Um floco de poeira vacilante na rua segue, com uma velocidade constante, o vento que vem do sul. As várias superfícies que já esteve um dia, mudam conforme o clima, as famílias, as guerras e os acasos. Sua forma, de minúsculas faces, também não é definida e se transforma incansavelmente. Em uma dessas mudanças, ele pousa na beirada de um copo – permanece ali por 4 horas e 31 minutos até que um jarro de água empunhado por um homem de camisa branca despeja 347 ml de substância aquosa. A boca ferida pelo frio que atinge a cidade naquele inverno se aproxima de maneira gravitacional para a exata coordenada borda do copo que se encontra o floco de poeira.
A mão vestida por uma luva de lã azul-marinho derrama o resto d’água que restou no copo na pia de sua cozinha, e se estica para fechar a pequena fenda de janela que se encontra um pouco acima da torneira vazante. Durante a ação se recorda da dor que sente na articulação do braço direito. Em dias frios B. sente mais dor do que de costume. Lembra que seu remédio acabara – seu filho está na casa da mãe e dessa vez não poderá sair de casa para comprar o remédio do pai. V. nascera com 3,4 quilos, um bebê saudável, mas ultimamente sofre de constantes anemias.
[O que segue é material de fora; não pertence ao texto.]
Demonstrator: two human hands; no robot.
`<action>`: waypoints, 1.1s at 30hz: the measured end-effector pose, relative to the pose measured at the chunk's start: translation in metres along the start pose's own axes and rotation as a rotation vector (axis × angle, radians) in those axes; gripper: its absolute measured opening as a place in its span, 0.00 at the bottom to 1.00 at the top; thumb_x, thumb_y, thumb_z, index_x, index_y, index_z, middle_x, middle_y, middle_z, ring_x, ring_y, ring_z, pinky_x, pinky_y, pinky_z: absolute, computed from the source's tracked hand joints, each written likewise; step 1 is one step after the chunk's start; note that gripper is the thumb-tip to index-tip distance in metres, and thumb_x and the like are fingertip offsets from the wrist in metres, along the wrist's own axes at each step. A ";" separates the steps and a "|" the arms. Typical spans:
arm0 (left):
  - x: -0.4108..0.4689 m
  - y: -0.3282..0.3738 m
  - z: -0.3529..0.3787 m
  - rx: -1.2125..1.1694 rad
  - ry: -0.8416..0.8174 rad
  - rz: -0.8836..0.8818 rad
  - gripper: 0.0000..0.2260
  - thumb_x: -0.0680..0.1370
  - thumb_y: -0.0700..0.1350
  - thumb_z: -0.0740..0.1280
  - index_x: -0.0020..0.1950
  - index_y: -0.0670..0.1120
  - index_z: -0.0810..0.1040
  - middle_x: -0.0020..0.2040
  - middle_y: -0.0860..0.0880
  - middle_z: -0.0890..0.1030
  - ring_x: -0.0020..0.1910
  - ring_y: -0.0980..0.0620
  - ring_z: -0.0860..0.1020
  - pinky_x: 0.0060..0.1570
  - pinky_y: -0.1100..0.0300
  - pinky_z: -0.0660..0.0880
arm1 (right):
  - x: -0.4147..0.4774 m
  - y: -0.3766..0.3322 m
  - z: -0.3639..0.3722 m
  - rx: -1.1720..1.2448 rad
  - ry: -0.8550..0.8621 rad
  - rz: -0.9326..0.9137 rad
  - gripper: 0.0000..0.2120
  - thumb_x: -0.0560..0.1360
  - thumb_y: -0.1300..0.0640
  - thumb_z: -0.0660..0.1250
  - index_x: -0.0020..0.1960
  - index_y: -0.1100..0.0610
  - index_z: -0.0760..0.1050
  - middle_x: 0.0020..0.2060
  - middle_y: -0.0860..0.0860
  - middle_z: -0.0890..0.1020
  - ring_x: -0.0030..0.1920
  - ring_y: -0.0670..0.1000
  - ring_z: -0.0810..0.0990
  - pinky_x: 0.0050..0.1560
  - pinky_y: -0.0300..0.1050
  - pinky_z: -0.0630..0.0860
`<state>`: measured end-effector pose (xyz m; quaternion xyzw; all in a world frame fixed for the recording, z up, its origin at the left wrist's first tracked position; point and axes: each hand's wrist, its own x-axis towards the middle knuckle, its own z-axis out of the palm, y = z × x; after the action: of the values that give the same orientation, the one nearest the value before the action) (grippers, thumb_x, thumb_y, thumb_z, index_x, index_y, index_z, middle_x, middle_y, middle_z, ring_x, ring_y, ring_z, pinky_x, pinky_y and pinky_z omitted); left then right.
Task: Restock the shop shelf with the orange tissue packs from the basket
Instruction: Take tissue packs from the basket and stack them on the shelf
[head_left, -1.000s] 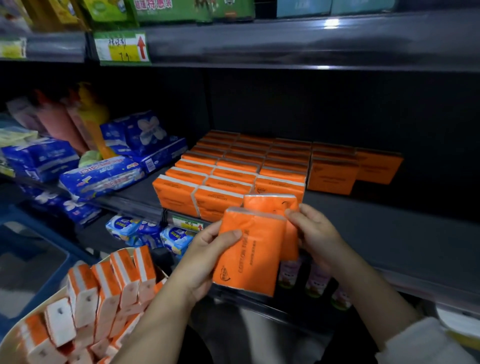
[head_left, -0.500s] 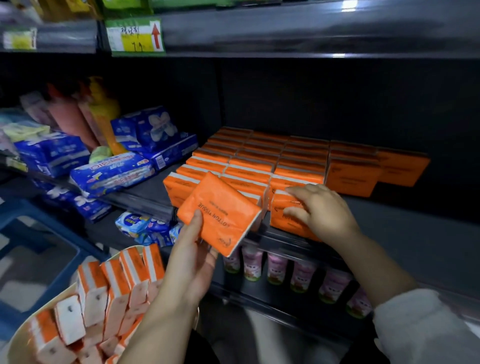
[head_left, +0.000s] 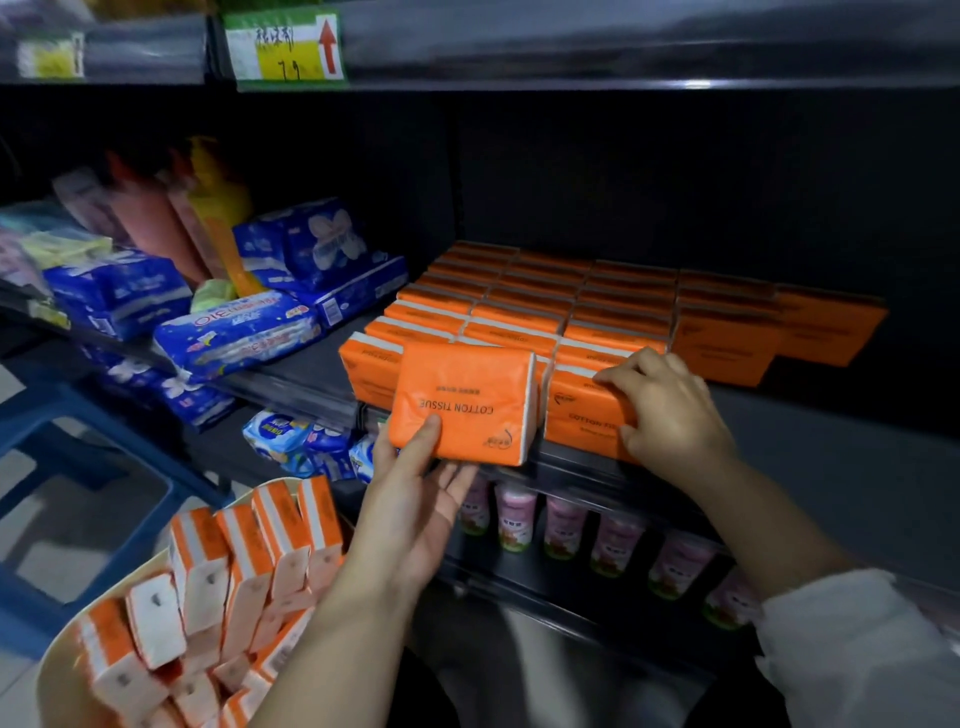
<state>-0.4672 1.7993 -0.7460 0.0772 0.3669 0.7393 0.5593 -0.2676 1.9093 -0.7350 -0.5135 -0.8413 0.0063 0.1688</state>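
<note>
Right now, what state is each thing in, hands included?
Left hand, pinches loose pack, thumb on its face.
Loose pack, held at the shelf front, print upside down.
Right hand, grips front pack, fingers curled over its top.
Front pack, stands at the shelf edge.
Shelf, partly stocked with rows of packs.
Basket, loaded with spare packs standing on end.

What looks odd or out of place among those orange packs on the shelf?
The held pack, gripped by the left hand, is upside down: its COTTON TISSUE lettering reads inverted, while the neighbouring pack under the right hand reads upright. The shelved rows look tidy.
</note>
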 end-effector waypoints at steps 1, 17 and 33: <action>-0.001 0.000 0.000 0.003 -0.007 -0.003 0.19 0.77 0.40 0.65 0.68 0.50 0.70 0.56 0.44 0.82 0.49 0.47 0.83 0.46 0.54 0.81 | 0.000 0.000 0.002 0.007 0.002 0.004 0.28 0.70 0.66 0.67 0.68 0.49 0.69 0.58 0.48 0.71 0.61 0.51 0.65 0.62 0.46 0.62; -0.013 -0.030 0.004 0.905 -0.315 0.451 0.19 0.68 0.37 0.76 0.54 0.48 0.75 0.45 0.51 0.83 0.45 0.59 0.81 0.48 0.65 0.75 | -0.019 -0.016 -0.031 0.756 0.090 -0.021 0.20 0.70 0.45 0.69 0.61 0.43 0.73 0.56 0.44 0.76 0.59 0.45 0.74 0.59 0.35 0.67; -0.002 -0.025 0.002 1.389 -0.090 0.862 0.19 0.76 0.52 0.66 0.64 0.45 0.76 0.59 0.53 0.74 0.63 0.52 0.70 0.61 0.68 0.59 | -0.065 0.014 -0.028 0.688 0.058 0.280 0.17 0.63 0.61 0.77 0.45 0.51 0.73 0.42 0.53 0.79 0.44 0.53 0.78 0.47 0.47 0.75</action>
<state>-0.4462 1.8010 -0.7597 0.5699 0.6565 0.4900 0.0649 -0.2203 1.8552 -0.7294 -0.5368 -0.7064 0.2970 0.3530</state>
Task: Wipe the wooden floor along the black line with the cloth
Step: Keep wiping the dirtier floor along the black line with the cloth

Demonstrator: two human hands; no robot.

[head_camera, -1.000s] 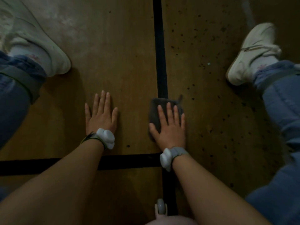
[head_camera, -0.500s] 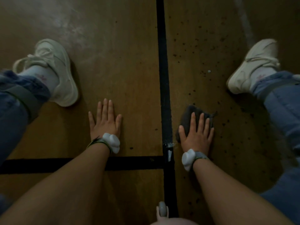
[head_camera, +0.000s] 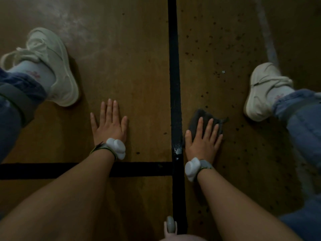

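Note:
A dark grey cloth (head_camera: 199,117) lies on the wooden floor (head_camera: 132,80) just right of the long black line (head_camera: 173,66). My right hand (head_camera: 203,138) presses flat on the cloth with straight fingers, covering its near half. My left hand (head_camera: 109,124) rests flat on the bare floor to the left of the line, fingers straight and holding nothing. A second black line (head_camera: 34,171) crosses under my left forearm. Dark specks (head_camera: 225,46) dot the floor right of the long line.
My left shoe (head_camera: 52,63) stands on the floor at the left, my right shoe (head_camera: 260,91) at the right, with blue trouser legs at both edges. A pale scuff (head_camera: 178,151) marks the black line beside my right wrist.
My right hand slid the cloth from on top of the black line to the floor just right of it. My left foot came into view at the left. My left hand stayed flat.

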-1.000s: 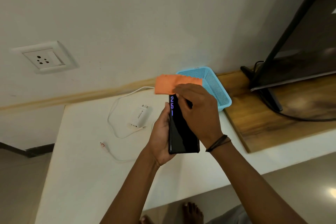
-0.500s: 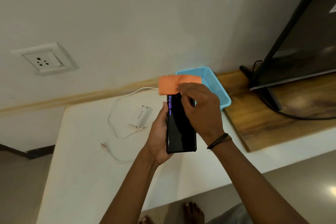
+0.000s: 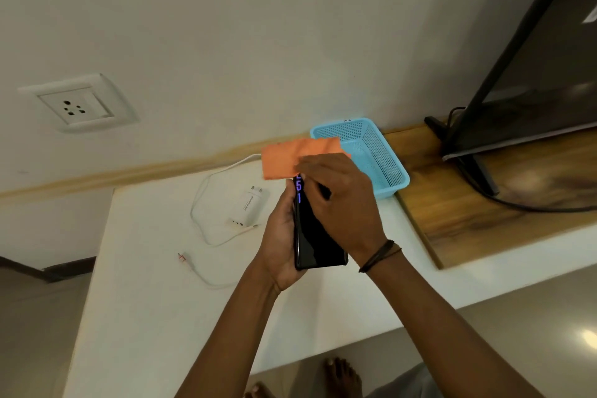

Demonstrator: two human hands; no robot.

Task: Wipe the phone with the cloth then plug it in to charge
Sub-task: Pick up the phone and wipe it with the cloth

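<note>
While your left hand (image 3: 284, 236) stays clamped round the phone (image 3: 318, 242) at frame centre, your right hand (image 3: 342, 203) pins the orange cloth (image 3: 284, 158) higher on its top end than before.

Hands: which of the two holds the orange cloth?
The right hand, with the dark wristband, presses the orange cloth against the black phone's top. The left hand only grips the phone's edge.

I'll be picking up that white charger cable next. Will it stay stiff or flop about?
Probably floppy: the cable lies in loose loops on the counter. Likely light, since it looks thin. Its free plug end may dangle.
</note>
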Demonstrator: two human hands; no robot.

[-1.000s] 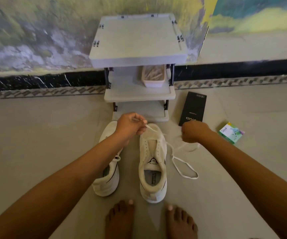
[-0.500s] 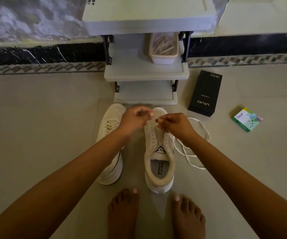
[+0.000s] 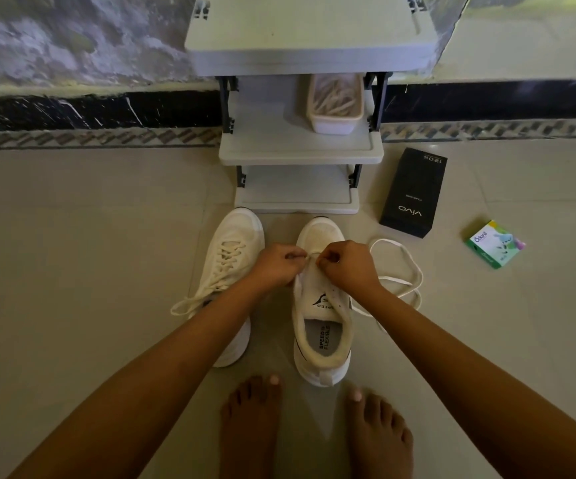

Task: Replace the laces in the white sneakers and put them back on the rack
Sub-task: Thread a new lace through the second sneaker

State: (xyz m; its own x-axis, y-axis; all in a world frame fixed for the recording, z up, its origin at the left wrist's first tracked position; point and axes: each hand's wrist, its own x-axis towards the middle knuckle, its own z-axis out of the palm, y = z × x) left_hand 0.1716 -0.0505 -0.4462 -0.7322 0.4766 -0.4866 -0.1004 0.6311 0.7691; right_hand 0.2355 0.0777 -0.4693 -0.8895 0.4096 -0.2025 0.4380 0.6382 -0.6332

B. está preocupado, parece estar esquecido no mundo, há 3 dias que ninguém liga para ele; nem suas faltas no trabalho fazem o incomodo sino telefônico soar. Parece que sua tática de isolamento realmente funcionou – sonhara na noite anterior que, após um regado café da manha e do barulho costumeiro do jornal envolto por um saco de plástico lançado sem mira prévia na sacada de sua porta, estava sentado confortavelmente a frente de sua lareira de tijolos escuros e observa a notícia de seu funeral, o jornal tem folhas de grande dimensão que faz a manchete ter o triplo do tamanho usual. Aquilo já estava o afetando. Dispensara a faxineira. Y. vem todas as segundas e quartas para manter a casa com o mínimo de conforto, mas mesmo assim são raros os dias que a casa parece respirar um ar mais alegre e confortável. Talvez seja as cortinas vinho escuro. B. não gosta de abri-las e em vez de vedar o sol ela transforma a sala em uma constante fonte avermelhada, iluminando tudo com a embriaguez de um vinho barato.
V. observa o monte de jornais na frente da casa, um jarro se encontra quebrado e a flor não parece se incomodar com o chão gelado. O garoto toca a campainha. Ninguém responde. A ponta do dedo indicador que acabara de ser responsável pelo som agudo se encontra suja. V. se vira e começa a descer os três degraus que ligam a calçada à sacada de seu pai, acompanhando o movimento dos pés ele posiciona o mirrado dedo a sua frente, que seguindo o resto do movimento corporal, acaba por indicar o triste céu nublado. V. expira o pouco ar de seus pulmões contra seu dedo.